“You can’t prove God doesn’t exist!”

If you listen to The Atheist Experience show, or are involved in apologetics, you’ll find that one of the go-to arguments Christians rely on is “you can’t prove God doesn’t exist, therefore atheism is based on faith!”

The standard answer is that atheism is a lack of belief, not a belief that there is no God. This seems extremely difficult for Christians to understand, probably because they are stuck in the mindset that anyone who’s not a Christian must have some alternate religious worldview to compensate (and a lot of atheists are stuck in that mindset, too). This leads dialogues into one of two directions: either the Christian acknowledges the lack of belief in God and equates atheism with nihilism (because they confuse an apparent lack of worldview with an actual lack of worldview, which they equate with a conscious form of nihilism), or the Christian, due to their intellectual limitations, simply cannot understand how a lack of belief is different from a belief in the negative. Neither of these avenues are fruitful, and they both lead to frustration. This is partially why I think talking about atheism is a waste of time.

So the inevitable question posed to atheists is: “what is your proof that God does not exist?” To which atheists usually try to keep the high ground and reply that they only lack belief in God, and that it is the Christian who is making a statement about reality. The Christian is the one who has to prove that God exists. The atheist is free to disbelieve in anything that is not sufficiently justified, without having to prove anything in turn. So the atheist doesn’t have to prove anything, which is why it’s a good route to take if you’re having a dialogue.

But there is a difference between an expedient answer and an honest answer. Christians play fast and loose with the truth, and it’s hard to nail them down (pun intended). We have to resort to expedient answers in order to not get bogged down in details that just slow the conversation down.

The honest answer, I think, should be that there is no God. Of course there isn’t. We know the Christian god does not exist. We know the Greek gods don’t exist. There are no gods at the top of mountains, on the clouds, or in one of the ten to twenty-six dimensions that may or may not exist, all rolled up like an atomic swiss cake. To this people will inevitably reply, as Al Sharpton ill-advisedly tried to argue against Christopher Hitchens in their debate on the existence of God, what about the abstract concept “God”? Sharpton’s arguments failed, as these arguments always do, because there is no such thing as a “generic God” that is revealed to us by nature. The only concrete pieces of evidence we have for gods are holy books which proclaim the existence of a specific God, which can be easily disproven. These holy books are unconvincing, to say the least, but at least they are evidence. There is no evidence that someone like Sharpton can point to and say “look, here is a conception of God you can’t disprove!”

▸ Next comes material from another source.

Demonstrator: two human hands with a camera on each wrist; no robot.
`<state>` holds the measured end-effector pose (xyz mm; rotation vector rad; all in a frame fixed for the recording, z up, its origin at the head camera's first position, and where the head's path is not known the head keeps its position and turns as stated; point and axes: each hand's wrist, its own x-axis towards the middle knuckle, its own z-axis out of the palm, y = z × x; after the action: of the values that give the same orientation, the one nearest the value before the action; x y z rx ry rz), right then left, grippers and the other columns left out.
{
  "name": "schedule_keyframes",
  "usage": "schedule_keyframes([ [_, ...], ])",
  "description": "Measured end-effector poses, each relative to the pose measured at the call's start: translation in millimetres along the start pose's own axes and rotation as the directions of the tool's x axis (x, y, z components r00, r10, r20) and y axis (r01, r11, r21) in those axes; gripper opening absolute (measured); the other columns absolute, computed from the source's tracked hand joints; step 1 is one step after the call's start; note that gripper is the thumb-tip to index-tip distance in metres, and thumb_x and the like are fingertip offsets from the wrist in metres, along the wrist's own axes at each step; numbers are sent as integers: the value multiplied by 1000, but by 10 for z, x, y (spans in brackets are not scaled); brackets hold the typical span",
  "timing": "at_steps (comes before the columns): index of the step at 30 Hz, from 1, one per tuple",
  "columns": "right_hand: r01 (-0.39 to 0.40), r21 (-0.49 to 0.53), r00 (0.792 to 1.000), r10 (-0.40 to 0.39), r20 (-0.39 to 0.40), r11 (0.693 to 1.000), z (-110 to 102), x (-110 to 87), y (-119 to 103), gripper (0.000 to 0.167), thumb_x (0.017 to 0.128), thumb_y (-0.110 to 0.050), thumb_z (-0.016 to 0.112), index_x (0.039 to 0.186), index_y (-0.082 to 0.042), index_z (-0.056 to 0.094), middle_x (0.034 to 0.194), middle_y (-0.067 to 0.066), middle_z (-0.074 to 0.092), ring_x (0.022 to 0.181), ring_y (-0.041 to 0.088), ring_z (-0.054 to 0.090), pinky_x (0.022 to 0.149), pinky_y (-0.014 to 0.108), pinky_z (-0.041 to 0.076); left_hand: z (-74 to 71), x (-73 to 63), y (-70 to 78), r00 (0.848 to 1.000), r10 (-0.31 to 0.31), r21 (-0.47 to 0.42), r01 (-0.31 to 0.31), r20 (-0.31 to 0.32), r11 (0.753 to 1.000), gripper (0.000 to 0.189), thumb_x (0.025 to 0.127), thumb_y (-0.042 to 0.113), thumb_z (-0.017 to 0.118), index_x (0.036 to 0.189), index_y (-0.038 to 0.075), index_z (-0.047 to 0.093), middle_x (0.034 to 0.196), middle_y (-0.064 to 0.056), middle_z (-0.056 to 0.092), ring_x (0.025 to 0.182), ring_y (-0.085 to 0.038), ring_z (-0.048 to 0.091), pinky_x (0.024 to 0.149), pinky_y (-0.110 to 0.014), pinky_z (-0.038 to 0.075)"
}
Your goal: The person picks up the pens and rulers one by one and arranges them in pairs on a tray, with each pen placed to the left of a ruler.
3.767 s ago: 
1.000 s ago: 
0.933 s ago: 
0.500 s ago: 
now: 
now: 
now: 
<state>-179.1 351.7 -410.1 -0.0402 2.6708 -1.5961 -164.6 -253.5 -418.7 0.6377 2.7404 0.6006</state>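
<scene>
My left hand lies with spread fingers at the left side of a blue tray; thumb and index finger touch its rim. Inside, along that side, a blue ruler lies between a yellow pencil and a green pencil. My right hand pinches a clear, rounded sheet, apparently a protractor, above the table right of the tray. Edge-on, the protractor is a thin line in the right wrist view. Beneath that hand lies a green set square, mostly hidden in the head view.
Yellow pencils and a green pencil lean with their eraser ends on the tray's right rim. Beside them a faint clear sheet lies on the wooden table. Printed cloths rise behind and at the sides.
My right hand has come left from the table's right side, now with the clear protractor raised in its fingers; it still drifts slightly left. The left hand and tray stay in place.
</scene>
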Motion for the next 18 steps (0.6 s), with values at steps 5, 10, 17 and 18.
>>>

To continue along these lines, I think the perennial comparison with Santa Claus is never followed through, and that’s unfortunate. We don’t disbelieve in Santa Claus’ existence, we know Santa Claus does not exist. How do we know Santa Claus does not exist? The existence of Santa Claus is established through mythical narratives which don’t have much connection to reality. We also know that the concept of Santa Claus has evolved over time, from the Wild Man and Odin to Sinterklaas to the Santa Claus we know today. Like other myths, God’s existence is established through mythical narratives, such as the Bible or the Quran, and has evolved over time, from living and breathing pantheons to polytheism to highly abstract monotheism. Is this conclusive? It’s conclusive enough for us to declare Santa Claus, leprechauns, elves, fairies, and werewolves to be mythical creatures.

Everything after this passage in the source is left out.